**What needs to be done**
Would you return, word for word, the lines of the data below from the line with "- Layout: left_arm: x" through the line with "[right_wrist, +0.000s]", and no others?

**Provided data**
####################

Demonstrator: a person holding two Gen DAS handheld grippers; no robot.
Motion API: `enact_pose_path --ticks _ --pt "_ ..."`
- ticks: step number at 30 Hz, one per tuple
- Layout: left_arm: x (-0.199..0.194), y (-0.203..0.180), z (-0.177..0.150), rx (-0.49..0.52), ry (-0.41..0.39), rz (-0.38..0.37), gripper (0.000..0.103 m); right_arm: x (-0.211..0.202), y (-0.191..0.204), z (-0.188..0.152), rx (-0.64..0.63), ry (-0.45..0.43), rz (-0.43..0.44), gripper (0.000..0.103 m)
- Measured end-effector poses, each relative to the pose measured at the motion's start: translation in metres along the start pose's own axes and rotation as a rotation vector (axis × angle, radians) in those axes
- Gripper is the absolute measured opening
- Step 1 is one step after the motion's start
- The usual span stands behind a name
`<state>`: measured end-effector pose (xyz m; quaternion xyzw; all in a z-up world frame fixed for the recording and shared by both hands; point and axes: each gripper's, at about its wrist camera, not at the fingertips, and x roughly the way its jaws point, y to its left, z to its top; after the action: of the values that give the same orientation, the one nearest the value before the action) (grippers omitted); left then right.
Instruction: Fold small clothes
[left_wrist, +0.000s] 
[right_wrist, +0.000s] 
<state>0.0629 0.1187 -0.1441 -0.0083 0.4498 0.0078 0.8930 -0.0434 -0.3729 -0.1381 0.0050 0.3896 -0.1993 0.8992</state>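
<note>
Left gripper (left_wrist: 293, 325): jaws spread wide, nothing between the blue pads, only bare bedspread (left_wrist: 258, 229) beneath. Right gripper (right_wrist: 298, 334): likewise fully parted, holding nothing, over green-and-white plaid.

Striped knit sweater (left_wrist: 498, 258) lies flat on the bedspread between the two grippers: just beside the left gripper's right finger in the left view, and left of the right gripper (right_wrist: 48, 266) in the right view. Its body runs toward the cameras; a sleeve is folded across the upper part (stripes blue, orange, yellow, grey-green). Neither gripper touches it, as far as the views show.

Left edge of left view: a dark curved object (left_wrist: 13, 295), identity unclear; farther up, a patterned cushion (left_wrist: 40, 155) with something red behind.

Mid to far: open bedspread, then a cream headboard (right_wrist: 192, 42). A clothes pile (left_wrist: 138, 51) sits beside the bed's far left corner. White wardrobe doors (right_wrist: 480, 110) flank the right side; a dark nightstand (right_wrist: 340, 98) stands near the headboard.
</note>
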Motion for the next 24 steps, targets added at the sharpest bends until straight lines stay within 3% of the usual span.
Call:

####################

**Your response**
- Layout: left_arm: x (-0.199..0.194), y (-0.203..0.180), z (-0.177..0.150), rx (-0.49..0.52), ry (-0.41..0.39), rz (-0.38..0.37), gripper (0.000..0.103 m); right_arm: x (-0.211..0.202), y (-0.191..0.204), z (-0.188..0.152), rx (-0.64..0.63), ry (-0.45..0.43), rz (-0.43..0.44), gripper (0.000..0.103 m)
- Measured end-effector poses, each relative to the pose measured at the motion's start: translation in metres along the start pose's own axes and rotation as a rotation vector (axis × angle, radians) in those axes
- Gripper is the absolute measured opening
- Step 1 is one step after the motion's start
- The usual span stands behind a name
`<state>`: measured end-effector pose (xyz m; quaternion xyzw; all in a z-up world frame fixed for the recording and shared by both hands; point and axes: each gripper's, at about its wrist camera, not at the fingertips, and x roughly the way its jaws point, y to its left, z to its top; after the action: of the values that give the same orientation, the one nearest the value before the action) (grippers omitted); left then right.
Instruction: Fold small clothes
[left_wrist, +0.000s] 
[right_wrist, +0.000s] 

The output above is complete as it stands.